[Avionics Today March 14, 2014] The Aircraft Electronics Association (AEA) released its 2013 year-end avionics market report at its annual convention showing global General Aviation (GA) avionics sales reaching more than $2.4 billion last year, a 6.9 percent increase over 2012.
This is the second annual avionics market report released by AEA, capturing sales of all business and GA aircraft electronics, including all component and accessories in cockpit/cabin/software upgrades, portables, non-certified aircraft electronics; all hardware (tip to tail), batteries and chargeable product upgrades from the participating companies.
Not included in the report are repairs and overhauls, extended warranties or subscription services.
AEA President Paula Derks said the numbers were a good sign for the industry given the uncertainty surrounding the global economy, with the U.S. improving while Europe continues to recover from the downturn in 2012 and emerging economies in Latin America and Asia remaining inconsistent with expected performance in those regions.
"We were pleasantly surprised given the state of the economy," said Derks in an interview with Avionics magazine. "I think probably a lot of it has to do with innovation of the avionics manufacturers that they continue to shock all of us and surprise us. In flight entertainment, that’s making some money, the data communications, the explosion of technology in that field and then just the glass cockpit technology."
The report features sales figures from 21 participating AEA member companies, which includes some of the avionics industry's biggest names such as Rockwell Collins, Garmin, Honeywell and Universal Avionics along with smaller and younger manufacturers like FreeFlight Systems and Aspen Avionics.
Derks said another surprising aspect of the report is how close the market is in terms of forward fit and retrofit sales. In 2013, forward fit sales involving original equipment on new aircraft accounted for 56 percent of total worldwide sales. The AEA president attributes the balanced market between forward fit and retrofit to a trend of more pilots choosing to upgrade their older aircraft versus purchasing new ones.
"As long as they can fill the cockpit with the newest technology, you’ve got 30 or 40 year old airplanes with glass.
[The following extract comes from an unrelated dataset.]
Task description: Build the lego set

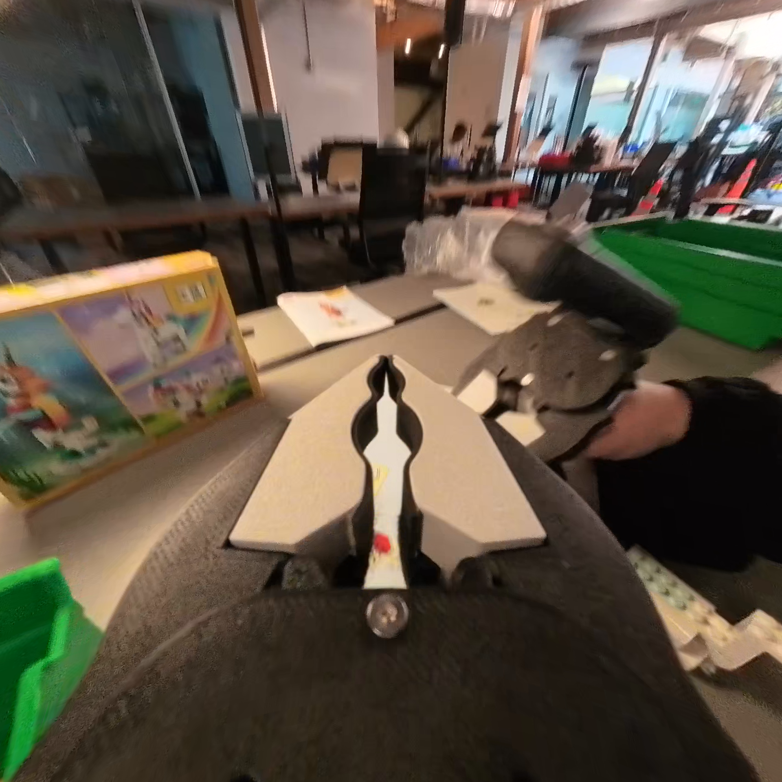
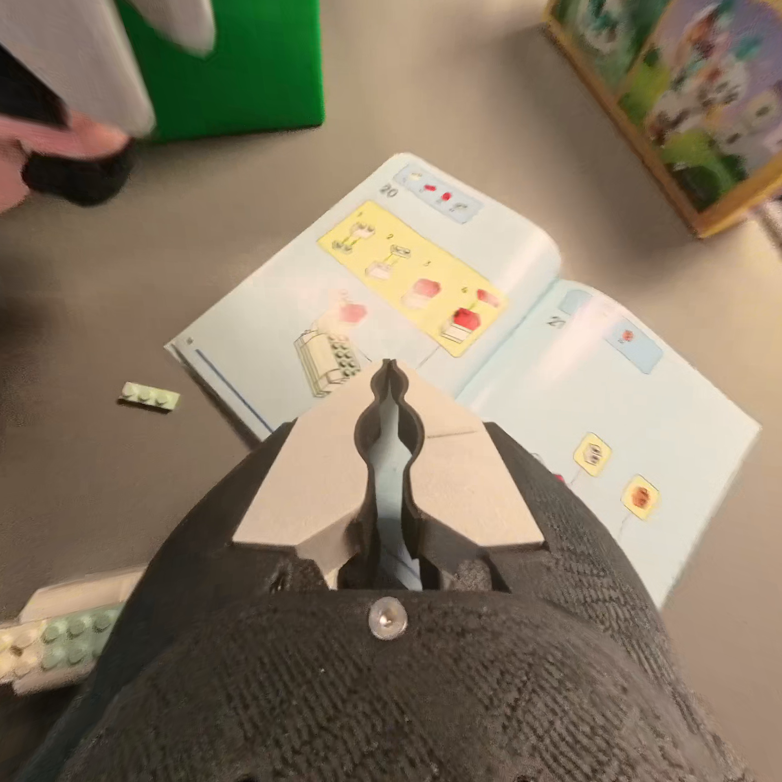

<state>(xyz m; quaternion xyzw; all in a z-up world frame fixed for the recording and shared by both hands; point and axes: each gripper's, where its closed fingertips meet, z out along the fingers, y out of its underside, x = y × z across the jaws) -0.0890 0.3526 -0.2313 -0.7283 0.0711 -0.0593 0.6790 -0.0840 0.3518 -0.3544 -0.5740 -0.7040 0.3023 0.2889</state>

It didn’t use to be that way," said Derks. "We love the sale of new airplanes because it trickles down to our industry … but I think right now it’s cost, they’re saving by saving their existing aircraft and update the cockpit so that [it’s up to date]."
The majority of those forward fit sales went towards the purchase of large business jets, turboprops and piston aircraft, as shown by the annual shipping and billing numbers for GA aircraft
released by the General Aviation Manufacturers Association (GAMA) in February. GAMA's report showed increased demand for those aircraft types while sales of light and medium business jets were on the decline last year.
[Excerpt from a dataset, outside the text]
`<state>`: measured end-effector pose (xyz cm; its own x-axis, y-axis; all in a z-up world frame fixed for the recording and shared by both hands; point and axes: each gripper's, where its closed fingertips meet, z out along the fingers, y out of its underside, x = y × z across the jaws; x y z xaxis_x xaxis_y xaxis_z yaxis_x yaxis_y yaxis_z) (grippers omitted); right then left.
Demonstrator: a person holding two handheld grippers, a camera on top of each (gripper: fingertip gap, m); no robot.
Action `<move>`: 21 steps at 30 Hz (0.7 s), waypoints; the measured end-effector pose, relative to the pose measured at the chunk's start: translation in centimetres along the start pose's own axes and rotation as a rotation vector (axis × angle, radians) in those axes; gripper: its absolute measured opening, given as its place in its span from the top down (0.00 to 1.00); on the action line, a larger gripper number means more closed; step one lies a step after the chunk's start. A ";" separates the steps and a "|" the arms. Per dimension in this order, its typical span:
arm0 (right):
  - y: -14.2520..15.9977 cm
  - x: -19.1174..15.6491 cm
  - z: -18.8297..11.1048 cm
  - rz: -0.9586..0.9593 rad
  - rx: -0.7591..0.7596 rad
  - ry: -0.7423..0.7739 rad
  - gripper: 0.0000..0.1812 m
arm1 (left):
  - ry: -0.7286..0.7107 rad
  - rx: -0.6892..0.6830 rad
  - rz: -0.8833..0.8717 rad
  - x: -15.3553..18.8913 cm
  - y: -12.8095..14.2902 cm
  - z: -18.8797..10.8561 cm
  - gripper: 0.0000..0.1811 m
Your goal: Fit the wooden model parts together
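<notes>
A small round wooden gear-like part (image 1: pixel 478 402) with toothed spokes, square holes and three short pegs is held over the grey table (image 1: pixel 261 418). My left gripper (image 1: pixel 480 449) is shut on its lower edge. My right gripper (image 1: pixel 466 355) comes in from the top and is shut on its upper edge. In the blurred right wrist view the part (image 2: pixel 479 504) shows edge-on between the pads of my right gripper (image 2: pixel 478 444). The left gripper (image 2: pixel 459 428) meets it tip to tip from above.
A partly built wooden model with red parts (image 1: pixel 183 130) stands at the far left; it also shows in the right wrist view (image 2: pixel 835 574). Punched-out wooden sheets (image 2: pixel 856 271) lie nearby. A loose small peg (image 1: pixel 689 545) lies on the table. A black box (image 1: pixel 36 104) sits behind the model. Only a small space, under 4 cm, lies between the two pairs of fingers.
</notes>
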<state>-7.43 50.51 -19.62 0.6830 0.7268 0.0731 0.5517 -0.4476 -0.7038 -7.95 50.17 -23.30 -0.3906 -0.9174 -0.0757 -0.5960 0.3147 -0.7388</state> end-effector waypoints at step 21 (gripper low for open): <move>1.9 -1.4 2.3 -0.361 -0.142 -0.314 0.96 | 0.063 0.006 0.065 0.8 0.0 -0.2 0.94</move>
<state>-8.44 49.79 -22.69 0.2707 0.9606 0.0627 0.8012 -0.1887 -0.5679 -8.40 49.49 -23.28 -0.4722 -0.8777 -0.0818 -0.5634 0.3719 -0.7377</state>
Derks said that the report is still in its infancy stage and that AEA will look to add more trend analysis as they gain more information years. But the importance of the report is the value it provides to avionics manufacturers when talking with lawmakers about regulation or investors that can help expand their companies.
“The whole reason behind us creating this report was to, when our manufacturers are perhaps talking to Wall Street or talking to venture capitalists or the association is talking to Congress about our value to the economy, these figures will help us tremendously," said Derks.
"When we're talking about future FAA funding, giving the congressmen the knowledge of the industry, it’s absolutely valuable, it’s something that’s never been available," she added.